- _Assigned task_: If a line in the records below holds the string "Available", count it; give only the total.
START Records provided
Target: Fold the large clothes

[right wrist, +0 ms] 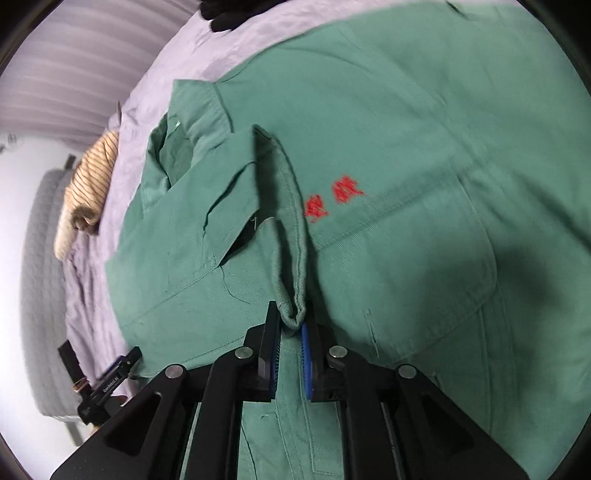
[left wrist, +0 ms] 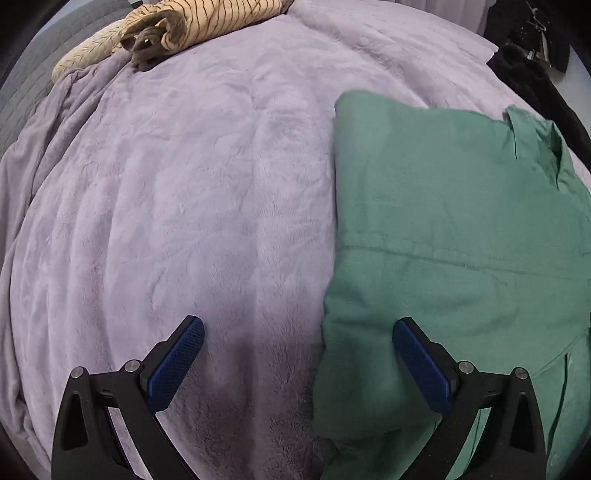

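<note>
Right gripper [right wrist: 291, 343] fingers clenched on the hem of the green work shirt [right wrist: 406, 155], strip running straight ahead (lengthwise) from the tips. Left gripper [left wrist: 297, 363] released, shirt edge between its fingers, bed [left wrist: 177, 192] beyond.

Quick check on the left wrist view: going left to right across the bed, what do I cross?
Grey quilted headboard → striped beige garment → bare lilac blanket → green work jacket → black clothing at the far right edge.
</note>
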A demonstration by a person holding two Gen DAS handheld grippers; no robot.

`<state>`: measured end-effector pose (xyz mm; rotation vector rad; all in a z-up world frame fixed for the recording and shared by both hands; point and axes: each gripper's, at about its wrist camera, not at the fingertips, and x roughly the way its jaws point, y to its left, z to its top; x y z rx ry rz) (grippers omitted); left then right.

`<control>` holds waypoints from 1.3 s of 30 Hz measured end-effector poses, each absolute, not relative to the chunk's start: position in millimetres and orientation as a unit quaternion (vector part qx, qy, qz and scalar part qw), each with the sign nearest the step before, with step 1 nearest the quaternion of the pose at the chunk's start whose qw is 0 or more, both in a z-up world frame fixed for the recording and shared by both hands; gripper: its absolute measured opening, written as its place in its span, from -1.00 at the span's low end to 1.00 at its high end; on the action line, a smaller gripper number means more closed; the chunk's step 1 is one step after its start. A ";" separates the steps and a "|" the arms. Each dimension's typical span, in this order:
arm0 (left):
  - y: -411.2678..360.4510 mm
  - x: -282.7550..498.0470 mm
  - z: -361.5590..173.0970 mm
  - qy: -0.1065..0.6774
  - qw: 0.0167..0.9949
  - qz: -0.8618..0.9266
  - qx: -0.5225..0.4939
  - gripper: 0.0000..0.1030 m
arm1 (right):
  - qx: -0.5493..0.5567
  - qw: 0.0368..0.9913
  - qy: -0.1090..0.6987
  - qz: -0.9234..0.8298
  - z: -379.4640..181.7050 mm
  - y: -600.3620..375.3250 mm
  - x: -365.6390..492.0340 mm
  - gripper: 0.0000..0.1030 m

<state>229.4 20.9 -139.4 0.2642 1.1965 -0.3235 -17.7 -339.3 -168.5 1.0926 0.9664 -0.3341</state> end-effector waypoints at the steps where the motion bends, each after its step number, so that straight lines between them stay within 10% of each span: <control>1: 19.0 237.3 -133.4 0.553 0.809 -0.160 0.121 1.00 | 0.511 0.731 0.428 -0.146 -171.6 -341.2 -21.6 -0.78; 5: 3.7 277.2 -143.4 0.592 0.772 -0.213 0.086 1.00 | 0.540 0.724 0.408 -0.135 -175.9 -345.3 -26.7 -0.67; 9: -8.6 284.5 -152.4 0.600 0.766 -0.218 0.073 -0.22 | 0.551 0.723 0.397 -0.129 -174.7 -345.1 -21.4 -0.32; 12: 0.9 287.7 -143.5 0.586 0.779 -0.213 0.076 -0.65 | 0.525 0.730 0.418 -0.132 -167.4 -339.9 -8.5 -0.88; 31: 23.5 227.5 -98.3 0.541 0.798 -0.229 0.137 -0.64 | 0.411 0.775 0.442 -0.189 -120.9 -313.7 -32.4 -0.68; 39: 20.8 189.1 -155.3 0.570 0.776 -0.212 0.167 -0.64 | 0.409 0.757 0.473 -0.191 -152.0 -311.3 -3.1 -0.82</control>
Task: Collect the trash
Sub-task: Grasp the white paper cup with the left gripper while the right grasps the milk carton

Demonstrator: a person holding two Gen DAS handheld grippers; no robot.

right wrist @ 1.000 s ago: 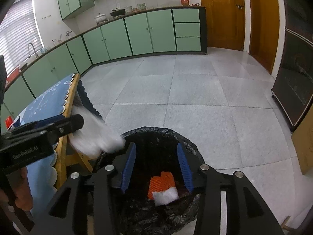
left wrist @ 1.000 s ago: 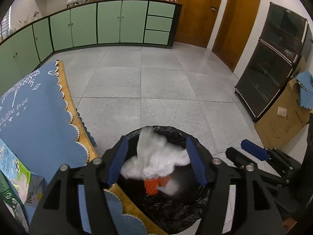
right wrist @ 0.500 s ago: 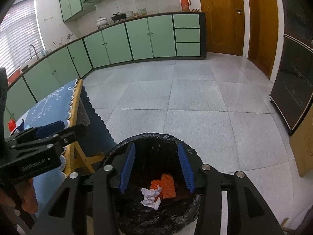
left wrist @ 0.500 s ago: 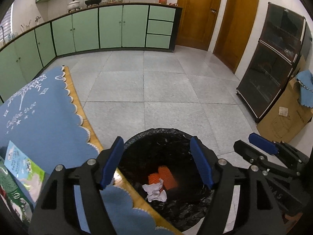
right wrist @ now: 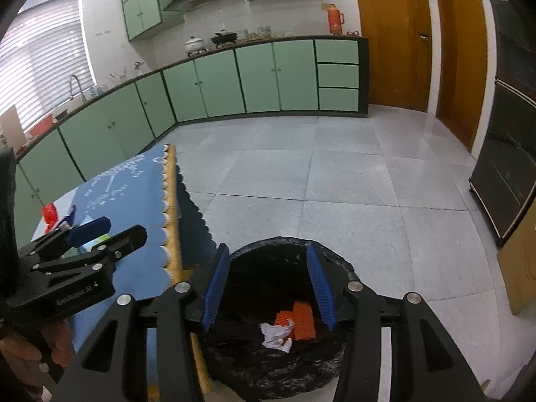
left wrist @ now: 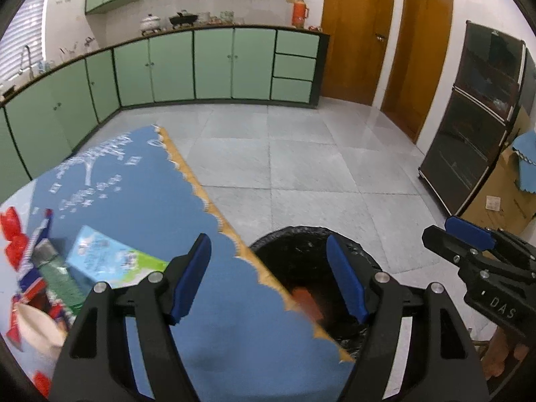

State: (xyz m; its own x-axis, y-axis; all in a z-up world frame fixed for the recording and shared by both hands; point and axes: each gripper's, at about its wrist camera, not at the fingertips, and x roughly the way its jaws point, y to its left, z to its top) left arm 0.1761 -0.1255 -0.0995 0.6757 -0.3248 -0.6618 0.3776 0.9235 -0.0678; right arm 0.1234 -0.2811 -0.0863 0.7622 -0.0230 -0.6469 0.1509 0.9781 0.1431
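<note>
A black-lined trash bin (right wrist: 278,258) stands on the floor beside the table's edge; it also shows in the left wrist view (left wrist: 301,244). Inside lie a crumpled white tissue (right wrist: 276,334) and an orange ridged piece (right wrist: 299,320). My right gripper (right wrist: 268,288) is open and empty above the bin. My left gripper (left wrist: 268,279) is open and empty, over the table's edge by the bin. A light blue and green carton (left wrist: 107,261) and red and green packets (left wrist: 37,284) lie on the blue tablecloth (left wrist: 134,194).
Green cabinets (left wrist: 201,63) line the far wall. Wooden doors (left wrist: 355,33) and a dark glass cabinet (left wrist: 475,127) stand at the right, with a cardboard box (left wrist: 502,197) beside it. Grey tiled floor (right wrist: 335,184) lies beyond the bin.
The white tissue left my left gripper and fell into the bin. My left gripper then moved left and back over the table; the right gripper stayed over the bin.
</note>
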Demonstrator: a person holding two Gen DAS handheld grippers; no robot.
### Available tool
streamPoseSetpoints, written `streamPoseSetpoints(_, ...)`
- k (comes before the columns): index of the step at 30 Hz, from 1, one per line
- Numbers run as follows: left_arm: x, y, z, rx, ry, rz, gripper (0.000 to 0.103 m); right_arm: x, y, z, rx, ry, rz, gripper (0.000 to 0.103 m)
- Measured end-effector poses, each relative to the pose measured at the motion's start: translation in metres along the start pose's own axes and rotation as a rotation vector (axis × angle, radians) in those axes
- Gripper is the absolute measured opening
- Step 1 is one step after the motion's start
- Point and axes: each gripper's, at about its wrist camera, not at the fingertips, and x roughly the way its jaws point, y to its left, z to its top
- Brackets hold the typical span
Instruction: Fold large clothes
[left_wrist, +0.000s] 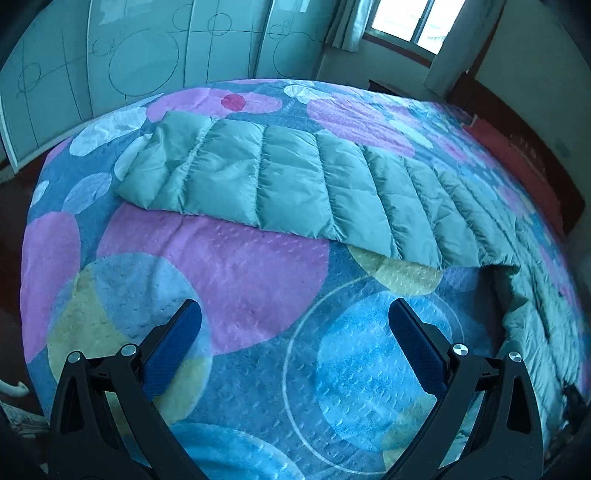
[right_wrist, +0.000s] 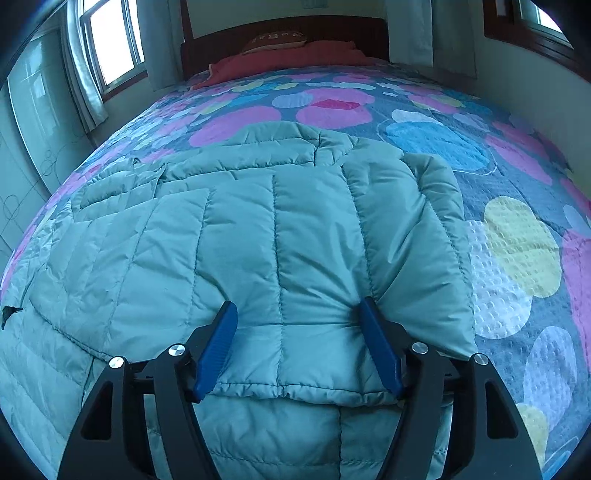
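Note:
A pale teal quilted puffer jacket (left_wrist: 280, 181) lies spread on the patterned bedspread (left_wrist: 221, 266); in the left wrist view one sleeve stretches across the far half of the bed. My left gripper (left_wrist: 294, 305) hovers open over bare bedspread, short of the sleeve, with nothing between its blue pads. In the right wrist view a sleeve (right_wrist: 314, 240) lies folded over the jacket body (right_wrist: 129, 258), its cuff toward me. My right gripper (right_wrist: 297, 304) stands wide over that cuff. The cloth lies between the blue pads (right_wrist: 218, 343), puckered near the right fingertip, and is not pinched.
A pale wardrobe (left_wrist: 147, 55) with circle patterns stands past the bed's far side, beside a curtained window (left_wrist: 413, 18). A dark wooden headboard (right_wrist: 288, 33) and red bedding (right_wrist: 295, 55) sit at the bed's head. Bare bedspread (right_wrist: 517, 240) shows to the right of the jacket.

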Motion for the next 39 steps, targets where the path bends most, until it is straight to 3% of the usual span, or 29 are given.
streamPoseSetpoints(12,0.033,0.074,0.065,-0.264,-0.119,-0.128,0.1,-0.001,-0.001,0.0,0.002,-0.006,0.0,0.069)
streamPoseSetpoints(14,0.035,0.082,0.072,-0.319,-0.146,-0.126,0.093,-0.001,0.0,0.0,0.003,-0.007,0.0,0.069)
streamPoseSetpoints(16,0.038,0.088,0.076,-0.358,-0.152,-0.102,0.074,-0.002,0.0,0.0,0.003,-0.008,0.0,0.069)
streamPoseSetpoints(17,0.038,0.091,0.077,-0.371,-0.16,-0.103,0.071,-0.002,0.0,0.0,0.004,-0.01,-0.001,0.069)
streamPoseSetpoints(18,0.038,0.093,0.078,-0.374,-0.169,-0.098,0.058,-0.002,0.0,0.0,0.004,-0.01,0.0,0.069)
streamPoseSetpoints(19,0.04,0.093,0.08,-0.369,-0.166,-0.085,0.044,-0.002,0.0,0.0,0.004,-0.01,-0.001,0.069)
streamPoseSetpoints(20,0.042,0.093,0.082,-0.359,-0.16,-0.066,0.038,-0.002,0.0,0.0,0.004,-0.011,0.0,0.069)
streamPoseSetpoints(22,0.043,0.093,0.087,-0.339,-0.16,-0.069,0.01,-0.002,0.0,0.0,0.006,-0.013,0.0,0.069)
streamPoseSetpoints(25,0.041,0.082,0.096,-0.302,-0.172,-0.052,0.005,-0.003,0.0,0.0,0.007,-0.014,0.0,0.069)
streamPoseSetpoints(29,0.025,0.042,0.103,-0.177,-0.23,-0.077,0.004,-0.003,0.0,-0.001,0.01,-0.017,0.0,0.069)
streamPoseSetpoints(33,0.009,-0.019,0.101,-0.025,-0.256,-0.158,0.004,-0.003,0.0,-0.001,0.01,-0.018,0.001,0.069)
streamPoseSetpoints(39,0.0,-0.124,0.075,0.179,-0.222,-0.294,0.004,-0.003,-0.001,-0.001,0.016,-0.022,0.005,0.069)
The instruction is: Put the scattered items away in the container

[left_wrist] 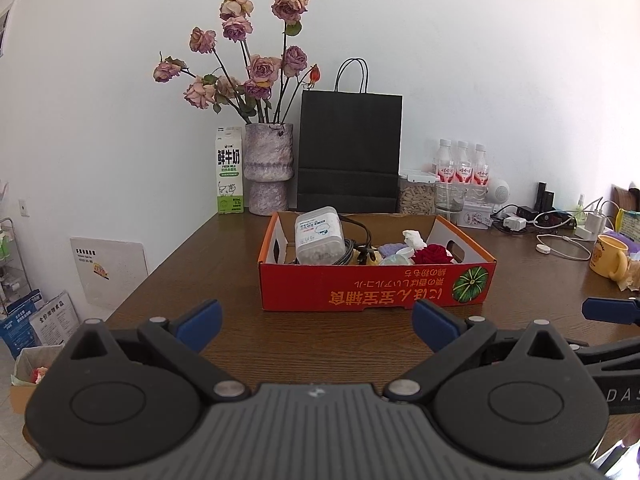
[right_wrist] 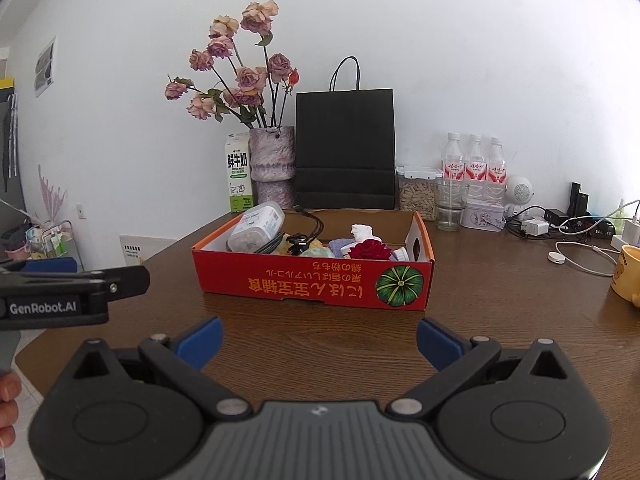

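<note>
A red box (left_wrist: 372, 286) sits in the middle of the brown worktop (left_wrist: 224, 256), and it is full of things. At its left end a clear tub (left_wrist: 320, 236) leans on its side. Black cables (left_wrist: 358, 240) lie next to the tub. At the right end are a red rose (left_wrist: 432, 254), a purple cloth (left_wrist: 392, 249) and a small white thing (left_wrist: 414, 238). Far behind the box stand a black bag (left_wrist: 350, 152), a vase (left_wrist: 268, 168) of dry roses, a milk carton (left_wrist: 229, 170), a jar (left_wrist: 417, 197) of seeds and three water bottles (left_wrist: 462, 162). A yellow mug (left_wrist: 608, 258) is at the right. The left tool (left_wrist: 316, 324) is wide open and holds nothing. The right tool (right_wrist: 318, 338) is wide open and empty too. Both hang over the near worktop, apart from the box.
</note>
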The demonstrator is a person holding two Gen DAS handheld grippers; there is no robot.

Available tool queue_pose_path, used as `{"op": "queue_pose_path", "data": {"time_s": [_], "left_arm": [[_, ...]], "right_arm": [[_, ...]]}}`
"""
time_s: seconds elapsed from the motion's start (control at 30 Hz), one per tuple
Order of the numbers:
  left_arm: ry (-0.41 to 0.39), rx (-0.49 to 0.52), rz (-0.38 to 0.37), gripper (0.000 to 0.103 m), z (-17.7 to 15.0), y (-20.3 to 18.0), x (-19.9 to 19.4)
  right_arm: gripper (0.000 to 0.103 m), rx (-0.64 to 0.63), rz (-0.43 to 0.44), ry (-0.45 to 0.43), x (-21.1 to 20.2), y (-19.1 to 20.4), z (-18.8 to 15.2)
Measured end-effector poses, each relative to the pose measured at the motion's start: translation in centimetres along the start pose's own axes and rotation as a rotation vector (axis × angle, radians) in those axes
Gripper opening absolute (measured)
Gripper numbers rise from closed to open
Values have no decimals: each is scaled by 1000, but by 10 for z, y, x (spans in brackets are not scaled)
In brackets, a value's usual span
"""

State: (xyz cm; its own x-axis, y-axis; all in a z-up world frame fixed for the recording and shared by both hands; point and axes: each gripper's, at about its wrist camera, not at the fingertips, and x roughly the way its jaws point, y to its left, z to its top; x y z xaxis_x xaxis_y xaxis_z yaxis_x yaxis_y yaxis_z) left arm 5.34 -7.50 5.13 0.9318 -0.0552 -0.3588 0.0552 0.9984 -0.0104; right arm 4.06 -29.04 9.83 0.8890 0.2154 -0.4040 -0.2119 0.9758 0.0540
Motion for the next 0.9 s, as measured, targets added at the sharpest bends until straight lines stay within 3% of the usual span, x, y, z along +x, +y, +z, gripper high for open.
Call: {"op": "queue_pose_path", "data": {"time_s": [0.9], "left_arm": [[35, 14, 2, 103, -8, -9, 11]], "right_arm": [[103, 21, -19, 47, 17, -7, -5]]}}
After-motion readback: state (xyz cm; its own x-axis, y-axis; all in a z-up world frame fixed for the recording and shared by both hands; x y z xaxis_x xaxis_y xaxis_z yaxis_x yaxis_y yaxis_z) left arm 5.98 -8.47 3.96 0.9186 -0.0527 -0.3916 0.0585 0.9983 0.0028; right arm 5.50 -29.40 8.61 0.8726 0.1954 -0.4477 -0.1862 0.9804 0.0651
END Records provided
- _Solution to the exercise_: 2